◆ DIRECTIONS ◆
Entries must be copied exactly, with nothing left out.

[Extracted data entries]
.....

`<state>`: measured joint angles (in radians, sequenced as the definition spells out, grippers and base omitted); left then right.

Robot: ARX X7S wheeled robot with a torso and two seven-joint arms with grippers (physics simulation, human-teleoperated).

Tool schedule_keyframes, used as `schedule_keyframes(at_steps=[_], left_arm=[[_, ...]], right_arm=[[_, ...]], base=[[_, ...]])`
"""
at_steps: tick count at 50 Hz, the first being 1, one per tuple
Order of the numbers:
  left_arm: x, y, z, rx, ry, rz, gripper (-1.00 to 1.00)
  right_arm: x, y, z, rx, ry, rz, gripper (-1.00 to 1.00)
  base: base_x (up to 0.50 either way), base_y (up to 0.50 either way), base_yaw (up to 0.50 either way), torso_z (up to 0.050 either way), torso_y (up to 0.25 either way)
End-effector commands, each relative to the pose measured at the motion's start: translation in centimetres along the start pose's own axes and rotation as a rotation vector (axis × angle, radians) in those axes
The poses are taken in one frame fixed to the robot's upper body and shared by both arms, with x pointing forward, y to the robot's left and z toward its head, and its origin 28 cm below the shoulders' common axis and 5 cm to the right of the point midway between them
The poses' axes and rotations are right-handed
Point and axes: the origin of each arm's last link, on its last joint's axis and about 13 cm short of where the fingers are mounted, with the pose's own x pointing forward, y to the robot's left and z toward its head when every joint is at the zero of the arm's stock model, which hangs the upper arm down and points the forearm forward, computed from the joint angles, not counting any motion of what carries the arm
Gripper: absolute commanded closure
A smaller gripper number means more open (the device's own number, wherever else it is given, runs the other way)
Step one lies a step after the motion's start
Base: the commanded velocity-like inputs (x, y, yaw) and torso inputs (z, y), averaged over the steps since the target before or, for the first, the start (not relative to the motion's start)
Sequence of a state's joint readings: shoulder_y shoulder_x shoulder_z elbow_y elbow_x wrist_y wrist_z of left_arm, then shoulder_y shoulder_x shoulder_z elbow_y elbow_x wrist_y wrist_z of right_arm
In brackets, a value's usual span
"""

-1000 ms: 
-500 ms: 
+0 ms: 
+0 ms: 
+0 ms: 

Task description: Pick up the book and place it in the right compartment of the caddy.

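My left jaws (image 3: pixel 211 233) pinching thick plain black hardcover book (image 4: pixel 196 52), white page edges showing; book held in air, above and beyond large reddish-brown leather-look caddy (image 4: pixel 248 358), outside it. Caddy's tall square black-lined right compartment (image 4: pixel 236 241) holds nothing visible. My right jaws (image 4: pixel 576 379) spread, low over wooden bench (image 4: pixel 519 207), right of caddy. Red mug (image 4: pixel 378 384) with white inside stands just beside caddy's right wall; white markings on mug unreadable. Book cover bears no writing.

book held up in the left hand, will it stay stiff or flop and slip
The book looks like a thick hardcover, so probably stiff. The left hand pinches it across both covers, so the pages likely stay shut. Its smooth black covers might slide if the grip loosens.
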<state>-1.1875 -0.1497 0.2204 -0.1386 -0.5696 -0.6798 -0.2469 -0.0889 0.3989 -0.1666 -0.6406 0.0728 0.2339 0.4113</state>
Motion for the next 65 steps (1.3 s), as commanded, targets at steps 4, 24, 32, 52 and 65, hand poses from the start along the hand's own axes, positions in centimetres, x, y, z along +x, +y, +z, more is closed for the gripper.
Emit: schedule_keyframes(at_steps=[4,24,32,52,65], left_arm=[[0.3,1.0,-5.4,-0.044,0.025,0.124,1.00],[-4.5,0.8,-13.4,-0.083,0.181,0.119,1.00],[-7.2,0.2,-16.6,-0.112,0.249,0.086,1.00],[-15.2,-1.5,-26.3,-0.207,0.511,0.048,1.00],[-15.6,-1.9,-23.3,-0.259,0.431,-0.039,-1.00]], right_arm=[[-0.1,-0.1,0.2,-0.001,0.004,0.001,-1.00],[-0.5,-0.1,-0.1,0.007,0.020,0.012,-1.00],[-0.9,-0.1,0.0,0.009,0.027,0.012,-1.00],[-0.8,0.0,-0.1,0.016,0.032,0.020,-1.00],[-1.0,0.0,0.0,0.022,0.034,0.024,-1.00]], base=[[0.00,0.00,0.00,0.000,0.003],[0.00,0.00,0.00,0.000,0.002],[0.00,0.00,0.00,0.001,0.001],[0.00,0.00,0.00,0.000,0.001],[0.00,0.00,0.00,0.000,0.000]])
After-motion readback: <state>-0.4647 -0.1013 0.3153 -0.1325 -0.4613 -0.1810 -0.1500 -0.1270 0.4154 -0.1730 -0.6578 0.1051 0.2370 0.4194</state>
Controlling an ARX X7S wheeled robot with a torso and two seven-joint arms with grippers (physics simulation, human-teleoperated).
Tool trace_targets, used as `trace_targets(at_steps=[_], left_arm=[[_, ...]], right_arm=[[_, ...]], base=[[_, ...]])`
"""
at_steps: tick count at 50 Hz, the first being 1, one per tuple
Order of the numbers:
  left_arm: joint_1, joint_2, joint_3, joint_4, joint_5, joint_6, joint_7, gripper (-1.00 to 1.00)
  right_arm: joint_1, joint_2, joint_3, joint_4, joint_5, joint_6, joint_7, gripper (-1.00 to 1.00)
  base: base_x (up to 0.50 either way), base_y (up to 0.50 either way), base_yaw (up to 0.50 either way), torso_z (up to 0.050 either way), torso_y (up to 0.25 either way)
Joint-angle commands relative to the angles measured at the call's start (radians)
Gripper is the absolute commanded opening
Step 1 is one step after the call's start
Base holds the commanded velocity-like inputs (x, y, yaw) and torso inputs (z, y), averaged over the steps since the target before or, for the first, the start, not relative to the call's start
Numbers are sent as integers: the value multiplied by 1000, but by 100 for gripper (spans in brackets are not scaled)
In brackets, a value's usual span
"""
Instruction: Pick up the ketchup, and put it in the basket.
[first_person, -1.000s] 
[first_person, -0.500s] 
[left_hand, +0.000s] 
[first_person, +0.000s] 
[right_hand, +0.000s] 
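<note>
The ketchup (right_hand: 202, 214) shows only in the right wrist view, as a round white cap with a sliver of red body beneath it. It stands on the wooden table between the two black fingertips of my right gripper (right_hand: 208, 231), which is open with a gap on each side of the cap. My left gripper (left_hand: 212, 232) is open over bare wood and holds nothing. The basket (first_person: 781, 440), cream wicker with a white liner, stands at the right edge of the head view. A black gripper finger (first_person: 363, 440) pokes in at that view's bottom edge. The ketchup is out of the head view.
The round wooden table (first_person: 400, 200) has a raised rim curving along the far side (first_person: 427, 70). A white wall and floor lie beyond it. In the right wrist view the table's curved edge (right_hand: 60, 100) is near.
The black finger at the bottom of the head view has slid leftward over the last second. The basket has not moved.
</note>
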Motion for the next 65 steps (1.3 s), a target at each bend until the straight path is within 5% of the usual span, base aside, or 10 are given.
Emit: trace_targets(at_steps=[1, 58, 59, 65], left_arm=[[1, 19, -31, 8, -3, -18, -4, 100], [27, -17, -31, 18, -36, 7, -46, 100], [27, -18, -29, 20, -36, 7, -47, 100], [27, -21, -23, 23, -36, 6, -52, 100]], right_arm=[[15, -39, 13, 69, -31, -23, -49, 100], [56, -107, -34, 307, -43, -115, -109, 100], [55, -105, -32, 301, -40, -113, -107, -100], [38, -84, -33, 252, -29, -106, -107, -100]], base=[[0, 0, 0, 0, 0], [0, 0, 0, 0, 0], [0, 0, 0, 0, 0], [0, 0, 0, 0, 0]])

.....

◆ RESULT OF THIS EXERCISE ◆
`<state>`: measured joint angles (in radians, sequenced as the definition spells out, grippers and base omitted); left then right.

Robot: ARX X7S wheeled robot with a torso and two seven-joint arms with grippers (physics simulation, human-teleoperated).

Tool schedule_keyframes, used as `schedule_keyframes(at_steps=[_], left_arm=[[_, ...]], right_arm=[[_, ...]], base=[[_, ...]])`
"""
at_steps: tick count at 50 Hz, the first being 1, one per tuple
Order of the numbers:
  left_arm: x, y, z, rx, ry, rz, gripper (-1.00 to 1.00)
  right_arm: x, y, z, rx, ry, rz, gripper (-1.00 to 1.00)
  base: base_x (up to 0.50 either way), base_y (up to 0.50 either way), base_yaw (up to 0.50 either way), torso_z (up to 0.050 either way), torso_y (up to 0.25 either way)
End-effector commands, each relative to the pose measured at the motion's start: translation in centimetres along the start pose's own axes and rotation as a rotation vector (axis × angle, radians) in those axes
The poses are taken in one frame fixed to the robot's upper body and shared by both arms, with x pointing forward, y to the robot's left and z toward its head, and its origin 28 cm below the shoulders' common axis and 5 cm to the right of the point midway between them
The poses' axes and rotations are right-handed
Point and axes: the origin of each arm's last link, on its last joint's axis and about 13 cm short of where the fingers are mounted, with the pose's own x pointing forward, y to the robot's left and z toward its head when every joint is at the zero of the arm's stock model, which hangs the upper arm down and points the forearm forward, computed from the joint angles, not counting any motion of what carries the arm
Gripper: absolute commanded closure
A smaller gripper number means more open (the device's own number, wherever else it is given, runs the other way)
Step one lies a step after the motion's start
Base: the commanded velocity-like inputs (x, y, yaw) and torso inputs (z, y), averaged over the steps since the target before or, for the first, the start (not relative to the motion's start)
Sequence of a state's joint readings: shoulder_y shoulder_x shoulder_z elbow_y elbow_x wrist_y wrist_z of left_arm, then shoulder_y shoulder_x shoulder_z elbow_y elbow_x wrist_y wrist_z of right_arm
In brackets, a value's usual span
"""

-1000 ms: 
-500 ms: 
+0 ms: 
+0 ms: 
+0 ms: 

Task description: Pick up the book and place it in the right compartment of the caddy.

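My left jaws (image 3: pixel 211 233) pinching thick plain black hardcover book (image 4: pixel 196 52), white page edges showing; book held in air, above and beyond large reddish-brown leather-look caddy (image 4: pixel 248 358), outside it. Caddy's tall square black-lined right compartment (image 4: pixel 236 241) holds nothing visible. My right jaws (image 4: pixel 576 379) spread, low over wooden bench (image 4: pixel 519 207), right of caddy. Red mug (image 4: pixel 378 384) with white inside stands just beside caddy's right wall; white markings on mug unreadable. Book cover bears no writing.

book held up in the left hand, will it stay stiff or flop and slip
The book looks like a thick hardcover, so probably stiff. The left hand pinches it across both covers, so the pages likely stay shut. Its smooth black covers might slide if the grip loosens.
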<state>-1.1875 -0.1497 0.2204 -0.1386 -0.5696 -0.6798 -0.2469 -0.0889 0.3989 -0.1666 -0.6406 0.0728 0.2339 0.4113</state>
Motion for the next 65 steps (1.3 s), as commanded, targets at steps 4, 24, 32, 52 and 65, hand poses from the start along the hand's own axes, positions in centimetres, x, y, z along +x, +y, +z, more is closed for the gripper.
Emit: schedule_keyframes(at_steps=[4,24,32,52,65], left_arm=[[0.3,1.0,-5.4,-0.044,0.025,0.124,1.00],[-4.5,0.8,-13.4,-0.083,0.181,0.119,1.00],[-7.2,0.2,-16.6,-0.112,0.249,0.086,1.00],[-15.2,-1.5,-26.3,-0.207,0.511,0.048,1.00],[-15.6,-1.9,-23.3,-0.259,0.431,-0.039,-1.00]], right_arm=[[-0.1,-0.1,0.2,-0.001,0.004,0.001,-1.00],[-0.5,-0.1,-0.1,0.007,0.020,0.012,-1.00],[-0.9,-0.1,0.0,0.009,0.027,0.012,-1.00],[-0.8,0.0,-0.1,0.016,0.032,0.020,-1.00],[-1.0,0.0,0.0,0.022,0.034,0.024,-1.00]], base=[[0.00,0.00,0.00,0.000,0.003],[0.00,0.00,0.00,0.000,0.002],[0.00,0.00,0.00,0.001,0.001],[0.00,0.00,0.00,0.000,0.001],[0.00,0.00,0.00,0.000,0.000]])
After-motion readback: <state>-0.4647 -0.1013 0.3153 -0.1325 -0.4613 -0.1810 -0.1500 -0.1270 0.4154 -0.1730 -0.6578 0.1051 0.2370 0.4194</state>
Controlling an ARX X7S wheeled robot with a torso and two seven-joint arms with grippers (physics simulation, human-teleoperated).
Tool trace_targets, used as `trace_targets(at_steps=[_], left_arm=[[_, ...]], right_arm=[[_, ...]], base=[[_, ...]])`
"""
at_steps: tick count at 50 Hz, the first being 1, one per tuple
Order of the numbers:
  left_arm: joint_1, joint_2, joint_3, joint_4, joint_5, joint_6, joint_7, gripper (-1.00 to 1.00)
  right_arm: joint_1, joint_2, joint_3, joint_4, joint_5, joint_6, joint_7, gripper (-1.00 to 1.00)
  base: base_x (up to 0.50 either way), base_y (up to 0.50 either way), base_yaw (up to 0.50 either way), torso_z (up to 0.050 either way), torso_y (up to 0.25 either way)
Joint-angle commands relative to the angles measured at the call's start (radians)
Gripper is the absolute commanded opening
Step 1 is one step after the call's start
Base holds the commanded velocity-like inputs (x, y, yaw) and torso inputs (z, y), averaged over the steps since the target before or, for the first, the start, not relative to the call's start
Numbers are sent as integers: the value multiplied by 1000, but by 100 for gripper (spans in brackets are not scaled)
In brackets, a value's usual span
"""
Instruction: Pick up the ketchup, and put it in the basket.
[first_person, -1.000s] 
[first_person, -0.500s] 
[left_hand, +0.000s] 
[first_person, +0.000s] 
[right_hand, +0.000s] 
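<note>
The ketchup (right_hand: 202, 214) shows only in the right wrist view, as a round white cap with a sliver of red body beneath it. It stands on the wooden table between the two black fingertips of my right gripper (right_hand: 208, 231), which is open with a gap on each side of the cap. My left gripper (left_hand: 212, 232) is open over bare wood and holds nothing. The basket (first_person: 781, 440), cream wicker with a white liner, stands at the right edge of the head view. A black gripper finger (first_person: 363, 440) pokes in at that view's bottom edge. The ketchup is out of the head view.
The round wooden table (first_person: 400, 200) has a raised rim curving along the far side (first_person: 427, 70). A white wall and floor lie beyond it. In the right wrist view the table's curved edge (right_hand: 60, 100) is near.
The black finger at the bottom of the head view has slid leftward over the last second. The basket has not moved.
</note>
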Motion for the next 65 steps (1.3 s), a target at each bend until the straight path is within 5% of the usual span, base aside, or 10 are given.
Emit: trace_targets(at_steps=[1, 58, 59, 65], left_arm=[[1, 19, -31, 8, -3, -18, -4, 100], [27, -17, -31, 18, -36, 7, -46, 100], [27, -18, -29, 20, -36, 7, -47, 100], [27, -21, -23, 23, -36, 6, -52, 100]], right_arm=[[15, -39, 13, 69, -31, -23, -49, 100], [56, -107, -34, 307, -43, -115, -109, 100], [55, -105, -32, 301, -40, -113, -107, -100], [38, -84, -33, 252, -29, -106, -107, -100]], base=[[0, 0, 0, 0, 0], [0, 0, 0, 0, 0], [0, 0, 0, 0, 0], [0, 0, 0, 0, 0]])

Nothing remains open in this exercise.